**Exercise**
Every line of the material below, from the top through the line with "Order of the", should be reproduced exactly.
BEGIN
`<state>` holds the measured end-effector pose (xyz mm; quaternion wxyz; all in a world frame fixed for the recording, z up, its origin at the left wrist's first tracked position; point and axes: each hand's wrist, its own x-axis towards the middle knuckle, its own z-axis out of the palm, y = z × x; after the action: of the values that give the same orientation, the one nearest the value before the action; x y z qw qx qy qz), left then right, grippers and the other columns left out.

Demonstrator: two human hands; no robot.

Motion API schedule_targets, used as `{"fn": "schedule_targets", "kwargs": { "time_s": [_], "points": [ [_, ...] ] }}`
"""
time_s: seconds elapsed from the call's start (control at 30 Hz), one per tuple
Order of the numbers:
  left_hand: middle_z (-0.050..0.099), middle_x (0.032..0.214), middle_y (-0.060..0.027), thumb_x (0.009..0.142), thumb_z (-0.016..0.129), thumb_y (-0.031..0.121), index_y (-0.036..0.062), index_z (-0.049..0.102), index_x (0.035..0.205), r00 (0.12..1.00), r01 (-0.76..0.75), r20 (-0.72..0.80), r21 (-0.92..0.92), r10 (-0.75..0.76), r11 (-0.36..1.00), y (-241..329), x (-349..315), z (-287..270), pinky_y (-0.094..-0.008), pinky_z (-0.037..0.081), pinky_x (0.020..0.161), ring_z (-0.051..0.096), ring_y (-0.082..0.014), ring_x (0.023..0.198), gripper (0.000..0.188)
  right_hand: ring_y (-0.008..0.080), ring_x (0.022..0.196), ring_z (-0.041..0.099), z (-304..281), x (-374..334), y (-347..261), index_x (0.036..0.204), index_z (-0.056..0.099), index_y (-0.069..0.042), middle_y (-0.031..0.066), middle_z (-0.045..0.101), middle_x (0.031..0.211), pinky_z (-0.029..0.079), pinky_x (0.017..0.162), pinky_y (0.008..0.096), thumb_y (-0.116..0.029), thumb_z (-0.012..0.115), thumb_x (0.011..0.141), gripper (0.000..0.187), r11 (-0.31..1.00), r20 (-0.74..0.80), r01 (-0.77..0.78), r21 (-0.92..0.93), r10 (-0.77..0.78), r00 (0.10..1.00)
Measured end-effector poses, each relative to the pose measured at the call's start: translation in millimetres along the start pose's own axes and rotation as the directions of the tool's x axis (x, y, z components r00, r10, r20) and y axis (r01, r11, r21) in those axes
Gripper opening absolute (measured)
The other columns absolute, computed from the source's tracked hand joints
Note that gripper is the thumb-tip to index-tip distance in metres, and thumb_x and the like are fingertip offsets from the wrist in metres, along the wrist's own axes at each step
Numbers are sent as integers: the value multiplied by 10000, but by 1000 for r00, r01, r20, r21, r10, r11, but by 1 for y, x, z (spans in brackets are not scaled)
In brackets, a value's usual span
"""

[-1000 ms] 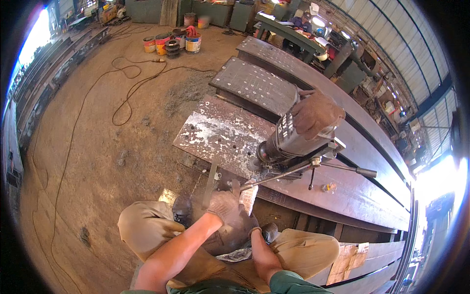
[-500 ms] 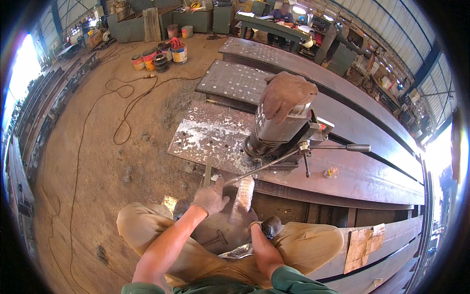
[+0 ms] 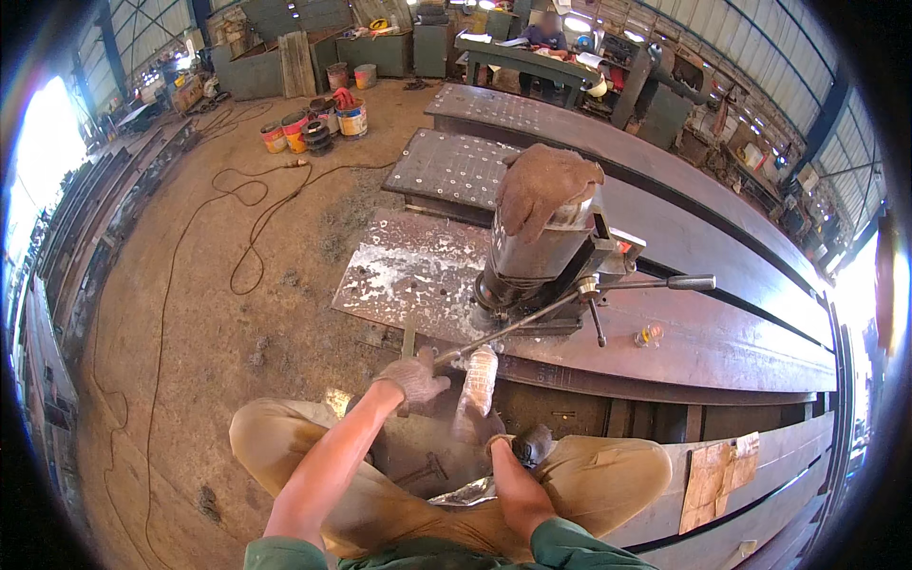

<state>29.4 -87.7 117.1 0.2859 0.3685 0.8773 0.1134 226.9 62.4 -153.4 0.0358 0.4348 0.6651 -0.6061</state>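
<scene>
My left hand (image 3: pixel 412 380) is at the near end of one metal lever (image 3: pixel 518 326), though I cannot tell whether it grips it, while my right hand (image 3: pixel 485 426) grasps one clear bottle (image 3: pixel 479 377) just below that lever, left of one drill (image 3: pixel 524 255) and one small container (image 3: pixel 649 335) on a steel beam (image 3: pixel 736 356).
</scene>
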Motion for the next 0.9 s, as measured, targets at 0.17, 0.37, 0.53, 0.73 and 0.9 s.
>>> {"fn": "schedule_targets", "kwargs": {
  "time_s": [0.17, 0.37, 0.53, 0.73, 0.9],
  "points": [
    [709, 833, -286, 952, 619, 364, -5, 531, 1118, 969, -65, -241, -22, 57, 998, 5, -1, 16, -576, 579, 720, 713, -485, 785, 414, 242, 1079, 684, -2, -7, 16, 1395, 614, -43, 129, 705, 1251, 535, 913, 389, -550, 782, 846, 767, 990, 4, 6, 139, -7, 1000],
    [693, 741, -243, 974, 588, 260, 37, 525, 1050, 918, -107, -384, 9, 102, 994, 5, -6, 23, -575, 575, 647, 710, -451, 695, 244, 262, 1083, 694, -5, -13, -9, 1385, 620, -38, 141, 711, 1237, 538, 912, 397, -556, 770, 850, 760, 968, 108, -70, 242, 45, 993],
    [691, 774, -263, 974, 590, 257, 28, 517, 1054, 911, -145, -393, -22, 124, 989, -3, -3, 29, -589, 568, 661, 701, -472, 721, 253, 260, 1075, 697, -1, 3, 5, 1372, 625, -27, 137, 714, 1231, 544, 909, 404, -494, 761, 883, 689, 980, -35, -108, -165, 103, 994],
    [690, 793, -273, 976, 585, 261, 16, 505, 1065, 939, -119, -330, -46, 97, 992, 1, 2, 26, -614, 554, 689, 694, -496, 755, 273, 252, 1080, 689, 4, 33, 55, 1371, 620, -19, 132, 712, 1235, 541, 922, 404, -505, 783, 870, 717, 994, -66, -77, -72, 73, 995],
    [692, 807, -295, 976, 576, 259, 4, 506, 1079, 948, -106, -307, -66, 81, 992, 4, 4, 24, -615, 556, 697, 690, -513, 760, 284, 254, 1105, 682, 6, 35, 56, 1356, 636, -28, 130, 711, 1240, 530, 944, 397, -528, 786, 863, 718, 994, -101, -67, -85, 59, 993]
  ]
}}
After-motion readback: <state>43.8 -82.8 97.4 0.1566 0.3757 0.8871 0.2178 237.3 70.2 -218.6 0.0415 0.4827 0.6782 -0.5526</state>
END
**Exercise response**
`<state>` holds the measured end-effector pose (xyz mm; quaternion wxyz; all in a world frame fixed for the recording, z up, its origin at the left wrist's first tracked position; point and axes: each hand's wrist, its own x-axis towards the middle knuckle, its own z-axis out of the palm, y = z × x; after the action: of the values that give the same orientation, the one nearest the value before the action; x y z qw qx qy qz), left then right, grippers and the other columns left out.

Demonstrator: two human hands; no robot.

Motion API schedule_targets, used as `{"fn": "schedule_targets", "kwargs": { "time_s": [_], "points": [ [_, ...] ] }}`
"""
time_s: seconds elapsed from the call's start (control at 30 Hz), one per tuple
Order of the numbers:

The answer given here is complete.